To complete the above mentioned classification we now prove that the last possibility from the above lemma in fact cannot occur.

Theorem 3.3

The only quasi-strongly regular graphs of diameter 2 and valency 4 with parameters \((n,4,\lambda ;\mu _1, \mu _2)\) with n even and \(\mu _1 > \mu _2 \ge 1\) are the complete multipartite graph \(K_{2,2,2}\) (which is strongly regular with parameters (6, 4, 2, 4)), the complete bipartite graph \(K_{4,4}\) (which is strongly regular with parameters (8,4,0,4)) and the lexicographic product \(C_5[E_2]\) (which is a proper quasi-strongly regular graph with parameters (10, 4, 0; 4, 2)).

Proof

By Lemma 3.2 and its proof we only need to prove that there is no proper quasi-strongly regular graph with parameters (14, 4, 0; 2, 1). By way of contradiction suppose \(\Gamma \) is such a graph. By Proposition 2.7, we have \(t_1 = 3\) and \(t_2 = 6\). Pick a vertex \(v \in V(\Gamma )\) and denote \(U = N(v) = \{u_1, u_2, u_3, u_4\}\) and \(N_2(v) = W \cup Z\), where \(W = \{w_1, w_2, \ldots , w_6\}\) and \(Z = \{z_1, z_2, z_3\}\), where each of \(w_i\) has one common neighbour with v while each of \(z_j\) has two.
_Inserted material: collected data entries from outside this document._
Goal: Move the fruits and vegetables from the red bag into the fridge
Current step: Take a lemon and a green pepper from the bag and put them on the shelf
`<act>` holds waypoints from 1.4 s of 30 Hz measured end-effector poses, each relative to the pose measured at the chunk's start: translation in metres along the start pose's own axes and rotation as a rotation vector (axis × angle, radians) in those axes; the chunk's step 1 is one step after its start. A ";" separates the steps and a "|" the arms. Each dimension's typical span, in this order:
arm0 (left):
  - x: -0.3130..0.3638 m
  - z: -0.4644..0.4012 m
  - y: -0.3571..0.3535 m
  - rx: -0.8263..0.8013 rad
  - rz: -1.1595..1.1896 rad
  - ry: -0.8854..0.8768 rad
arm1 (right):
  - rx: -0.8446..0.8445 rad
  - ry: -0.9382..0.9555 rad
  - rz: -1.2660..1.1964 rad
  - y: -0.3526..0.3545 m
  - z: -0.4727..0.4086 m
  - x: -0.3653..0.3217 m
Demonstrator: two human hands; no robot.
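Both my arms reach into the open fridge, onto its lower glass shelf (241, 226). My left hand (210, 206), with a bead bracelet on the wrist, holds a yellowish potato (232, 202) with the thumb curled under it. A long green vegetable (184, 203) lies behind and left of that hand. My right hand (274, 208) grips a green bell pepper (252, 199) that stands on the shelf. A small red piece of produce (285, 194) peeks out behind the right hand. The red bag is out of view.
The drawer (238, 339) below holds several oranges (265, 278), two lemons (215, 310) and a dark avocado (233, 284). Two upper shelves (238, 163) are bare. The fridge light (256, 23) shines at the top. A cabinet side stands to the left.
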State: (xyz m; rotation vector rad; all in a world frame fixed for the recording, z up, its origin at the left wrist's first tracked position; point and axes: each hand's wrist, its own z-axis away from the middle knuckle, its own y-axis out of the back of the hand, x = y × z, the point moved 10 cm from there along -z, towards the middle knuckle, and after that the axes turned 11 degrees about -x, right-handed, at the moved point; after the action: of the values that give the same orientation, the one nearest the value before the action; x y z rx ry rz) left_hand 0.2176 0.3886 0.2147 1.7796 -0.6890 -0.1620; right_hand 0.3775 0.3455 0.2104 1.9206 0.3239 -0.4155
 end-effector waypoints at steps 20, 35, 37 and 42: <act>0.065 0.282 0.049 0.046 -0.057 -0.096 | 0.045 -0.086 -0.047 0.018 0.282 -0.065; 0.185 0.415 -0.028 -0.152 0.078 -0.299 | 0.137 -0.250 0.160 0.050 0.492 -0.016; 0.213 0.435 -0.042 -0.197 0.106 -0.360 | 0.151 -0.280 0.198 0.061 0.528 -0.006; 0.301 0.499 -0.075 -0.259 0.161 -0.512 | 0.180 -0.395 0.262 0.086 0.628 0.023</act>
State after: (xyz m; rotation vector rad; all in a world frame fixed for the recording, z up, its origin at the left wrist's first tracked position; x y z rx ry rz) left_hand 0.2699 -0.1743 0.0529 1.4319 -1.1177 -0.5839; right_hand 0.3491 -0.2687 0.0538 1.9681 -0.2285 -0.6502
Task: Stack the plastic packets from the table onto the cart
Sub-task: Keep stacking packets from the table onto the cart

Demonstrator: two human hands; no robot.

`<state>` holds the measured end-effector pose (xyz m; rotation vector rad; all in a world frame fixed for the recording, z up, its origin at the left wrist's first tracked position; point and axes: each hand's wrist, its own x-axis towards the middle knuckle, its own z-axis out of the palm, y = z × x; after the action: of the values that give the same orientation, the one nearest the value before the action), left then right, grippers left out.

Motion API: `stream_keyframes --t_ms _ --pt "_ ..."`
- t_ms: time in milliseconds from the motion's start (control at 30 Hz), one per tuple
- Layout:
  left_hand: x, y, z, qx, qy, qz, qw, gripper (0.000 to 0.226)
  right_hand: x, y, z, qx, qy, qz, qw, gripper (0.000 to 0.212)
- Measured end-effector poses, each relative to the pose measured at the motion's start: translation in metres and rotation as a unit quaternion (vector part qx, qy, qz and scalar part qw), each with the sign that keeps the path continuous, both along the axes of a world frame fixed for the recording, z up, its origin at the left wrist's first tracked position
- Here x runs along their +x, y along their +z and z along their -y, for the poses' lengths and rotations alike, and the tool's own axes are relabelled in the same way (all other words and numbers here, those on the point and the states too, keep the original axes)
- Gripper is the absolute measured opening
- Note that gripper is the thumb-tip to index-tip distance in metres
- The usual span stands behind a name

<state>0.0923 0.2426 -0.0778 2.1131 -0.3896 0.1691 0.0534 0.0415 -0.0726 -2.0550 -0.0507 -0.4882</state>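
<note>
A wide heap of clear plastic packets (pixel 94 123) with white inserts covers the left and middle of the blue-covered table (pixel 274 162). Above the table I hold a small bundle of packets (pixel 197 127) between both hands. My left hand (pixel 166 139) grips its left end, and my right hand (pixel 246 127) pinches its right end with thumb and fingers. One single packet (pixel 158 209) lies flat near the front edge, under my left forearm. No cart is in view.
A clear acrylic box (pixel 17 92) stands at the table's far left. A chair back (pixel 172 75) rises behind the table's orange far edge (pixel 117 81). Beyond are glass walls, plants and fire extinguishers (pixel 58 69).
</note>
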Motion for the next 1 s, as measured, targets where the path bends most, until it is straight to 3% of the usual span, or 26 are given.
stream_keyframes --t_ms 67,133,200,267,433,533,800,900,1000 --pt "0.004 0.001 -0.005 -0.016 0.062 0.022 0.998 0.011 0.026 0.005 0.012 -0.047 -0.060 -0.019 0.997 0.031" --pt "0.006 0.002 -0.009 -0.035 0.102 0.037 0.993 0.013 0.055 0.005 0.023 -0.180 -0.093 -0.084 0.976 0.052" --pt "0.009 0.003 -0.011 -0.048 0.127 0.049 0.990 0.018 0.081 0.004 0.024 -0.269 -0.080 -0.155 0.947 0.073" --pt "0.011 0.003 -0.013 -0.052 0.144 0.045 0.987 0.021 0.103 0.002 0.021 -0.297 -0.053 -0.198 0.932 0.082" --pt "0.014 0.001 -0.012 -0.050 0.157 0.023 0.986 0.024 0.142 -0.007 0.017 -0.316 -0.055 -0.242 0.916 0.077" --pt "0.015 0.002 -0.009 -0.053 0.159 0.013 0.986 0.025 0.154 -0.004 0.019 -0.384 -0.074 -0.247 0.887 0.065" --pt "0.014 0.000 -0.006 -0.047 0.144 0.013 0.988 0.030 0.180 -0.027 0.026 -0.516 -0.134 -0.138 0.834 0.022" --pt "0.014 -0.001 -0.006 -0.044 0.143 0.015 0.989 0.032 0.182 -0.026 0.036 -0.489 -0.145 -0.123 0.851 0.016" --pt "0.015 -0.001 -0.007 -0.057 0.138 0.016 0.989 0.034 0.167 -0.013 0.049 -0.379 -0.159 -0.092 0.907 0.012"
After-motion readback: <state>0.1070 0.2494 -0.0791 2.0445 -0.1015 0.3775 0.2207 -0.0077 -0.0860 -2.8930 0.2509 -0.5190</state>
Observe that since \(\mu _1 = 2\) each pair of vertices from U can be adjacent to at most one of the vertices from Z. We distinguish three cases depending on whether each vertex of U is adjacent to at least one from Z and on whether there is some \(u_i \in U\) which is adjacent to the whole Z.

Case 1: Some \(u_i \in U\) is adjacent to the whole Z.

With no loss of generality assume \(u_4 \sim z_j\) for all \(1 \le j \le 3\), \(u_i \sim z_i\) for \(1 \le i \le 3\), and then \(u_i \sim w_{2i-1}, w_{2i}\), for \(1 \le i \le 3\). In this case \(u_1\), \(u_2\) and \(u_3\) are the three vertices from \(N_2(u_4)\), each having two common neighbours with \(u_2\), and so each of \(w_i \in W\) has exactly one neighbour in Z. Since \(w_1 \not \sim z_1\) (recall that \(\lambda = 0\)), we can further assume \(w_1 \sim z_2\). For \(d(u_1,z_3) \le 2\) to hold we thus have \(w_2 \sim z_3\). Since none of \(w_3\) and \(w_4\) can be adjacent to \(z_2\) and only one neighbour of \(z_3\) has not been determined yet, we can further assume \(w_3 \sim z_1\). For \(d(u_2,z_3) \le 2\) to hold this forces \(w_4 \sim z_3\). Hence \(d(w_1,z_3), d(w_3,z_3) \le 2\) forces \(w_1 \sim w_4\) and \(w_2 \sim w_3\). The only two vertices of W for which their unique neighbour in Z has not yet been determined are \(w_5\) and \(w_6\), and so we can assume \(w_5 \sim z_1\) and \(w_6 \sim z_2\). But then \(d(w_4, z_1), d(w_5, z_2) \le 2\) force \(w_4 \sim w_5\) and \(w_1 \sim w_5\), respectively, giving rise to the 3-cycle \((w_1, w_4, w_5)\).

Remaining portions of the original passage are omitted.